¿Una terminal de áridos revivirá la línea escocesa?

El ferrocarril de Kincardine lleva más de cinco años inactivo. Sin embargo, una terminal de áridos propuesta devolvería el tráfico regular de mercancías por ferrocarril a esta línea averiada de Escocia. La línea de ferrocarril inactiva de Kincardine podría revivir si se aceptan los planes de Tillicoultry Quarries. La empresa pretende transformar los terrenos de la antigua central eléctrica de Longannet en una terminal de áridos. El tráfico regular de mercancías por ferrocarril beneficiaría a las infraestructuras de transporte y evitaría la circulación de vehículos pesados por las carreteras locales.

La empresa de canteras, con sede en la localidad, presentó inicialmente sus propuestas hace más de un año. Tillicoultry Quarries planea construir un edificio de almacenamiento de áridos y la infraestructura asociada para facilitar el transporte de piedra por ferrocarril. Después de que las conversaciones con los organismos medioambientales y las autoridades urbanísticas pusieran de manifiesto la necesidad de evaluar más a fondo los posibles riesgos de inundación, se retiró la solicitud anterior.

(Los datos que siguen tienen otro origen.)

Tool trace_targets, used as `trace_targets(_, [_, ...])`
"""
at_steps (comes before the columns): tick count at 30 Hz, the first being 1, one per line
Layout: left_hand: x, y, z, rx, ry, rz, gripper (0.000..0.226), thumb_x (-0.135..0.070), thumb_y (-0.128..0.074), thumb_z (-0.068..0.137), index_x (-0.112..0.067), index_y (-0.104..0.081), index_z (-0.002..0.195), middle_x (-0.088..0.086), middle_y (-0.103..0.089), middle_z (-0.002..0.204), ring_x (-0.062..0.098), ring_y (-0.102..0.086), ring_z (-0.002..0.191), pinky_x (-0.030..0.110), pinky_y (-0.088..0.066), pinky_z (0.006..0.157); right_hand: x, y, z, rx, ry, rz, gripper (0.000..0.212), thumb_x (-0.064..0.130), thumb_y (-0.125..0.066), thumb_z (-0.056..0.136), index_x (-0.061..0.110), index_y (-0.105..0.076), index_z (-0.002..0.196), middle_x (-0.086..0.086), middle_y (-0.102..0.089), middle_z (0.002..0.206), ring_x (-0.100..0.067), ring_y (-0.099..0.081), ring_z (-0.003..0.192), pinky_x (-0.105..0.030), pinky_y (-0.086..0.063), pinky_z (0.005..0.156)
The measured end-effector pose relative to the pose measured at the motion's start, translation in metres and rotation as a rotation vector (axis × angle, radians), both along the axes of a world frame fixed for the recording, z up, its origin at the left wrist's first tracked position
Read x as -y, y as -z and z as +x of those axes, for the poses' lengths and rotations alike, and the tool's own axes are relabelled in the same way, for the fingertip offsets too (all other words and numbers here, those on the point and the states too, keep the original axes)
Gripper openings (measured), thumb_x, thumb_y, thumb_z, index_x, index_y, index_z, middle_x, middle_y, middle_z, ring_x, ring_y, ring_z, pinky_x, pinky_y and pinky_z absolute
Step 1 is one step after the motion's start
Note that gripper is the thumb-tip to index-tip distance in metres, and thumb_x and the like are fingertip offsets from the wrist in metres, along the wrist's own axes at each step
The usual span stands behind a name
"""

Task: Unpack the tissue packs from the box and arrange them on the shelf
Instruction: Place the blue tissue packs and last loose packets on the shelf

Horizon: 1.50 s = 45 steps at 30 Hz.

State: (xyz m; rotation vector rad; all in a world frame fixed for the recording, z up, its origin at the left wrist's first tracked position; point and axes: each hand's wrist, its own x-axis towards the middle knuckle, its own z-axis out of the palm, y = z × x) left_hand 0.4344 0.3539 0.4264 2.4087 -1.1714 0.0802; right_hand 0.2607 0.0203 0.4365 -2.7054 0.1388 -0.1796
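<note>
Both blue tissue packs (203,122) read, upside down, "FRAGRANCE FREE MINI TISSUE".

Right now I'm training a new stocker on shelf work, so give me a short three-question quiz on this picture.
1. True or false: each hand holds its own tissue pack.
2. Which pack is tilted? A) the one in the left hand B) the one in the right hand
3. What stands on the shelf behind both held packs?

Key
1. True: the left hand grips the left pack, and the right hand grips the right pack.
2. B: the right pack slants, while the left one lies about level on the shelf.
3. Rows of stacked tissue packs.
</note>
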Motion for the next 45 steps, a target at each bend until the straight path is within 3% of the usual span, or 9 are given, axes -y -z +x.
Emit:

El tiovivo de los trenes de carbón

Las canteras de Tillicoultry afirman que han tenido en cuenta los problemas medioambientales. Su nueva evaluación muestra que el desarrollo propuesto tendría un impacto insignificante en la zona de riesgo de inundación y que no se requiere ningún almacenamiento compensatorio. La línea se construyó originalmente para dar servicio a varias comunidades rurales de la orilla norte del río Forth. Irónicamente, dadas las preocupaciones medioambientales actuales, en la última mitad del siglo XX el único tráfico regular era un constante carrusel de trenes de carbón con destino a la mayor central eléctrica de carbón de Europa.

La urbanización propuesta aprovechará el extremo norte de la antigua central, adyacente a las vías de ferrocarril actualmente en desuso. Estos apartaderos se destinarán a la carga de áridos en trenes para su distribución, lo que reducirá significativamente el número de vehículos pesados que podrían llegar a las carreteras locales. El volumen de tráfico ferroviario previsto es de uno a dos trenes semanales. Las canteras de Tillicoultry afirman que eso representa un movimiento anual de 94.000 a 180.000 toneladas de material. La frecuencia podría aumentar si la demanda lo justifica.

Beneficio para la economía local

Tillicoultry Quarries se fundó en 1931 y en la actualidad opera en más de treinta emplazamientos repartidos por Escocia e Inglaterra. La empresa suministra una amplia gama de materiales de construcción, como áridos, hormigón, mortero, enlucido, grava, asfalto y arena. Esperan que el mercado de sus productos siga creciendo, dado el continuo auge de la construcción en Gran Bretaña. Las instalaciones de Longannet, prácticamente desocupadas desde la demolición de la central en la década pasada, sólo han sido utilizadas de forma intermitente por el Servicio Escocés de Extinción de Incendios y Salvamento con fines de formación.

Camión de Tillicoultry Quarries en la abadía de Dunfermline. Imagen: Tillicoultry Quarries.

La reactivación de la terminal ferroviaria se considera una ventaja significativa para la economía local y el medio ambiente, afirman desde Tillicoultry Quarries. Afirman que volver a poner en funcionamiento esta parte del emplazamiento, incluidos los apartaderos ferroviarios, beneficiará a la zona y a la economía local, al tiempo que reducirá las emisiones de los vehículos asociadas actualmente al transporte de áridos. La línea de ferrocarril también podría reactivarse a más largo plazo, dando servicio al complejo Forth Green Freeport, que el Gobierno escocés encargó el año pasado.

Planes pasados y esperanzas futuras

La demolición de la central eléctrica ha dejado la infraestructura ferroviaria y la línea sin tráfico regular. Los raíles se han mantenido sin oxidarse gracias a trenes de ingeniería ocasionales, desvíos de mercancías y tráfico de viajes chárter. El fabricante español de trenes Talgo ya había mostrado su interés.

Talgo esperaba establecer una planta de montaje en el emplazamiento si conseguía pedidos para el proyecto británico de tren de alta velocidad HS2. Posteriormente, Tillicoultry Quarries adquirió el terreno en 2021. La reintroducción de los servicios de mercancías también abre perspectivas para futuros servicios de pasajeros, mejorando potencialmente la conectividad entre Stirlingshire, Kincardineshire y Fife.

Este artículo ha sido traducido automáticamente del original en inglés al español.